Thoughts on Being a Vegan For a Week

  • It helped to have a menu planned for both lunch and dinner.
  • Shopping was quick, since I only went to the produce department.
  • It was nice to not have to sanitize the counter tops after working with meat and seafood.
  • We didn’t have to worry about thawing meat (and forgetting to do this) and making sure meats were properly cooked.
  • I learned that you don’t always need meat to get protein.
  • I really didn’t miss meat (but I did miss cheese).
  • While we were making our meal plan for the week, we also decided to cut sugar (even though Oreos are totally vegan). Having fruit for dessert helped when we needed something sweet after a meal.
  • Vegan parmesan cheese isn’t that bad on pizza and pasta, but it’s not real cheese.

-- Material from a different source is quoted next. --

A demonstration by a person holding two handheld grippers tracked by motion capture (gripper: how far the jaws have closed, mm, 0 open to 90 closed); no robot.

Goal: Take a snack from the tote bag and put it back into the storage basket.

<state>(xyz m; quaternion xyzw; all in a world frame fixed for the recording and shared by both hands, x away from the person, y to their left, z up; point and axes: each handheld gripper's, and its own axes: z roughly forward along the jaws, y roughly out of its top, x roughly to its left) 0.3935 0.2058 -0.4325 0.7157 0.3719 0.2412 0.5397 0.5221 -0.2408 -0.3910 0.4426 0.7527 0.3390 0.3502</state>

To Be Vegan or Not to Be Vegan?

After this week, we discovered that the vegan lifestyle is doable — we even tried some new recipes. I learned that giving up cheese wasn’t the absolute worst thing in the world. As for the vegan lifestyle, we have decided to be reducetarians. It’s a fantastic way to describe what we plan to do meal-wise. Our goal is to go vegan two to three times a week and only buy organic meat and produce. Upon further research, I’ve learned that gluten might be inflammatory for women with PCOS, as well as others with infertility issues. By reducing the amount of certain food groups, I’m hoping to be in better control of my health.

In the end, I’m glad we decided to try this new experience together. For five days, we stuck to a plan and taught ourselves that we can lean on each other when needed. We can also learn from each other, which means I won’t roll my eyes anymore when my husband comes to me with another health experiment. If I can give up cheese for a week, I can do anything!